Stored entries:
========================================================================
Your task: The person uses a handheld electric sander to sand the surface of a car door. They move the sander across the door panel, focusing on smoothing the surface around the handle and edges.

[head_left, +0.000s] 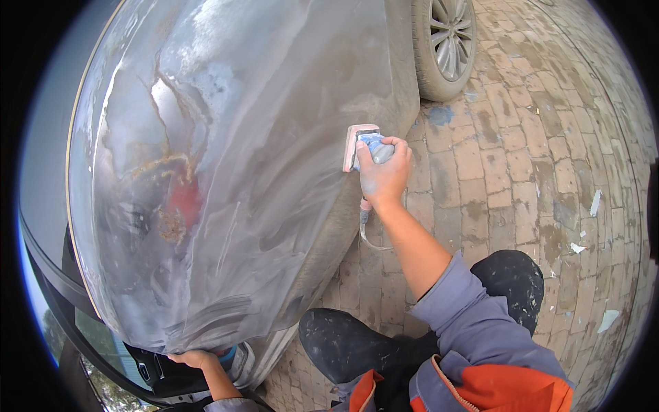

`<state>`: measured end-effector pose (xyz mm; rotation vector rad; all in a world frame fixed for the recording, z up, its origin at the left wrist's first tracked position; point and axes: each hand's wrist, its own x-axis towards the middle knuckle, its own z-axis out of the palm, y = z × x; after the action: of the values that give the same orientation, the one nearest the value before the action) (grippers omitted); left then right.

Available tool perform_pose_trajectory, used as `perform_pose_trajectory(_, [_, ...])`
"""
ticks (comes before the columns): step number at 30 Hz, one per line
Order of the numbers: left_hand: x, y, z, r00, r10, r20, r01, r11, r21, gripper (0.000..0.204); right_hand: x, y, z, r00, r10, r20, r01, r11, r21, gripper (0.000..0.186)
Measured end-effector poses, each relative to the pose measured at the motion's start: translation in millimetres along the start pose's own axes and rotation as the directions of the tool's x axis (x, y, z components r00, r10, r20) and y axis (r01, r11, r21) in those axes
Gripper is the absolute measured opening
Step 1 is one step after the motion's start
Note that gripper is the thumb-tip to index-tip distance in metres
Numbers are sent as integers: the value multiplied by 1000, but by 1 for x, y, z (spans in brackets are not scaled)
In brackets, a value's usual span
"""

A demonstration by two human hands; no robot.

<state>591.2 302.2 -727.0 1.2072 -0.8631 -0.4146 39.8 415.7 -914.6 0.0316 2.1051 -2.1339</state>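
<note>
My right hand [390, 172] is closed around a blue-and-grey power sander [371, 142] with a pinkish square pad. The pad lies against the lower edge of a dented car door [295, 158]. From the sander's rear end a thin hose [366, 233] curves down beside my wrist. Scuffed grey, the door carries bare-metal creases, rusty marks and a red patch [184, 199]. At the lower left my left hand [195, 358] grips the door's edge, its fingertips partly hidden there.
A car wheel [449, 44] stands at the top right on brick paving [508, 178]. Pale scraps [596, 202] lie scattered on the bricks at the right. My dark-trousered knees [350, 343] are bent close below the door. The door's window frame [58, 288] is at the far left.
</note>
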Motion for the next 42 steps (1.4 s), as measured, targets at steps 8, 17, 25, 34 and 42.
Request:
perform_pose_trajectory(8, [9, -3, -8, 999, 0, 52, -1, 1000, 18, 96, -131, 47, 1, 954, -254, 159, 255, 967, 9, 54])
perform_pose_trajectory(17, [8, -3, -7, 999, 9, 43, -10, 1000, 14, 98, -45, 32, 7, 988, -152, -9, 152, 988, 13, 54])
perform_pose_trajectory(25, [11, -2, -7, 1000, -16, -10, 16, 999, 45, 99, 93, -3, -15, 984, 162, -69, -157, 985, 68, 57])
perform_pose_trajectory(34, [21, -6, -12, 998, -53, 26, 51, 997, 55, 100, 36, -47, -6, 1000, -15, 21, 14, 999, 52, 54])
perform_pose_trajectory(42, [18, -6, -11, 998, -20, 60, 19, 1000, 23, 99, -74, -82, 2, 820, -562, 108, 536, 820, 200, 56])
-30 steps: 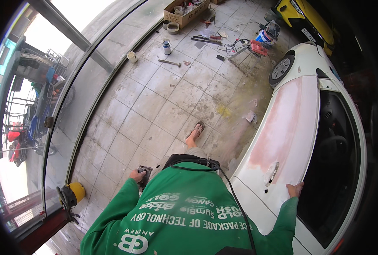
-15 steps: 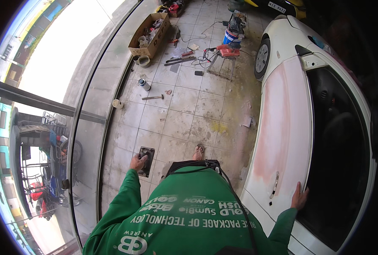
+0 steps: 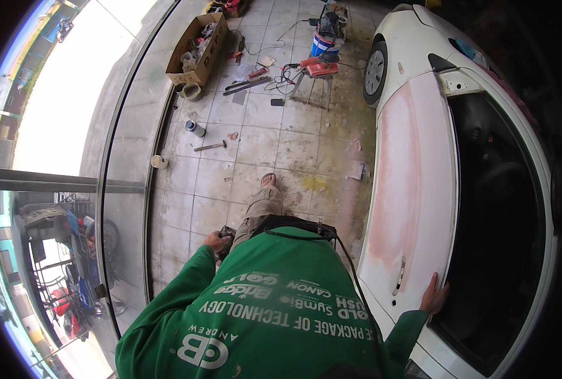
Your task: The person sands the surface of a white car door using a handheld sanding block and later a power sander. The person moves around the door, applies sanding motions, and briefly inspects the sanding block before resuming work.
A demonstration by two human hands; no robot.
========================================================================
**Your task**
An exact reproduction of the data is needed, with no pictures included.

**Task solution**
Your task: The person uses a handheld electric sander to sand the surface of a car door. They move the sander across the door panel, focusing on smoothing the surface around the handle and edges.

[head_left, +0.000s] 

`<state>`: measured end-effector pose (xyz mm; rotation vector rad; all in a world frame fixed for the recording, z up, its origin at the left wrist's first tracked position; point and axes: each hand's wrist, its own x-axis towards the middle knuckle, its own z-axis out of the palm, y = z × x; after the action: of the values that give the same orientation, the one nearest the value before the action) (grippers omitted); left then right.

Available tool perform_pose_trajectory, used as `perform_pose_trajectory(_, [_, ...])`
"""
ticks (comes before the columns): step number at 30 Hz, one per line
Order of the numbers: left_hand: x, y, z, r00, r10, r20, r01, r11, r21, gripper (0.000..0.204); right_hand: x, y, z, r00, r10, r20, r01, r11, r21, gripper (0.000..0.186)
Measured end-effector poses, each relative to the pose measured at the motion's start: translation in millimetres along the start pose's own axes and rotation as the directions of the tool's x axis (x, y, z components r00, r10, r20) and y axis (r01, r11, r21) in those axes
Gripper is the absolute measured opening
Step 1 is one step after the motion's start
Note that gripper is the thumb-tip to index-tip distance in metres
Numbers are sent as integers: the value multiplied by 1000, but by 1 for x, y, z (spans in brackets are not scaled)
In brackets, a value's usual span
"""

A demonstration by two human hands; no robot.

<state>591.2 302.2 -727.0 1.2072 -0.8631 -0.4146 39.8 415.7 -914.6 0.0316 2.1051 -2.1339</state>
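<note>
My right hand [390, 172] is closed around a blue-and-grey power sander [371, 142] with a pinkish square pad. The pad lies against the lower edge of a dented car door [295, 158]. From the sander's rear end a thin hose [366, 233] curves down beside my wrist. Scuffed grey, the door carries bare-metal creases, rusty marks and a red patch [184, 199]. At the lower left my left hand [195, 358] grips the door's edge, its fingertips partly hidden there.
A car wheel [449, 44] stands at the top right on brick paving [508, 178]. Pale scraps [596, 202] lie scattered on the bricks at the right. My dark-trousered knees [350, 343] are bent close below the door. The door's window frame [58, 288] is at the far left.
</note>
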Motion for the next 42 steps (1.4 s), as measured, targets at steps 8, 17, 25, 34 and 42.
Request:
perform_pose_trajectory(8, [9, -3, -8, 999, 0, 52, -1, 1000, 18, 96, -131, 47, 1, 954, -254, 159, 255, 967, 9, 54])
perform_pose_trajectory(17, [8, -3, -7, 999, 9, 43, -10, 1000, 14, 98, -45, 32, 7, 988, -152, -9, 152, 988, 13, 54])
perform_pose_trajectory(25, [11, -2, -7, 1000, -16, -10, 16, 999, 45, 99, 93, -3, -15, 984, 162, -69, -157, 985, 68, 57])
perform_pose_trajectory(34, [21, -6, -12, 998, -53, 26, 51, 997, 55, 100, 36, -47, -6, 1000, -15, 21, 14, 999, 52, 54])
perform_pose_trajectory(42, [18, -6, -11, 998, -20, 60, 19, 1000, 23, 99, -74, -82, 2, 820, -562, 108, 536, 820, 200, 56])
-30 steps: 
-15 steps: 
+0 steps: 
Your task: The person sands the surface of a white car door using a handheld sanding block and later a power sander. The person moves around the door, applies sanding motions, and briefly inspects the sanding block before resuming work.
A demonstration by two human hands; no robot.

The answer given is complete.